26.1. Spatial Data Structures:¶
Search trees such as BSTs, AVL trees, splay trees, 2-3 Trees, B-trees, and tries are designed for searching on a one-dimensional key. A typical example is an integer key, whose one-dimensional range can be visualized as a number line. These various tree structures can be viewed as dividing this one-dimensional number line into pieces.
Some databases require support for multiple keys. In other words, records can be searched for using any one of several key fields, such as name or ID number. Typically, each such key has its own one-dimensional index, and any given search query searches one of these independent indices as appropriate.
26.1.1. Multdimensional Keys¶
A multidimensional search key presents a rather different concept. Imagine that we have a database of city records, where each city has a name and an \(xy\) coordinate. A BST or splay tree provides good performance for searches on city name, which is a one-dimensional key. Separate BSTs could be used to index the \(x\) and \(y\) coordinates. This would allow us to insert and delete cities, and locate them by name or by one coordinate. However, search on one of the two coordinates is not a natural way to view search in a two-dimensional space. Another option is to combine the \(xy\) coordinates into a single key, say by concatenating the two coordinates, and index cities by the resulting key in a BST. That would allow search by coordinate, but would not allow for an efficient two-dimensional range query such as searching for all cities within a given distance of a specified point. The problem is that the BST only works well for one-dimensional keys, while a coordinate is a two-dimensional key where neither dimension is more important than the other.

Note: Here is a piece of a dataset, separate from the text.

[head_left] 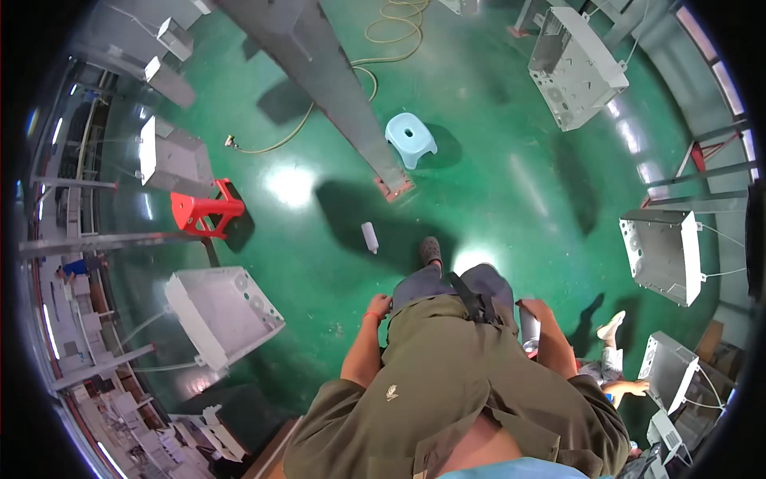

Multidimensional range queries are the defining feature of a spatial application. Because a coordinate gives a position in space, it is called a spatial attribute. To implement spatial applications efficiently requires the use of a spatial data structure. Spatial data structures store data objects organized by position and are an important class of data structures used in geographic information systems, computer graphics, robotics, and many other fields.
A number of spatial data structures are used for storing point data in two or more dimensions. The kd tree is a natural extension of the BST to multiple dimensions. It is a binary tree whose splitting decisions alternate among the key dimensions. Like the BST, the kd tree uses object space decomposition. The PR quadtree uses key space decomposition and so is a form of trie. It is a binary tree only for one-dimensional keys (in which case it is a trie with a binary alphabet). For \(d\) dimensions it has \(2^d\) branches. Thus, in two dimensions, the PR quadtree has four branches (hence the name "quadtree"), splitting space into four equal-sized quadrants at each branch. Two other variations on these data structures are the bintree and the point quadtree. These four structures cover all four combinations of object versus key space decomposition on the one hand, and multi-level binary versus \(2^d\)-way branching on the other.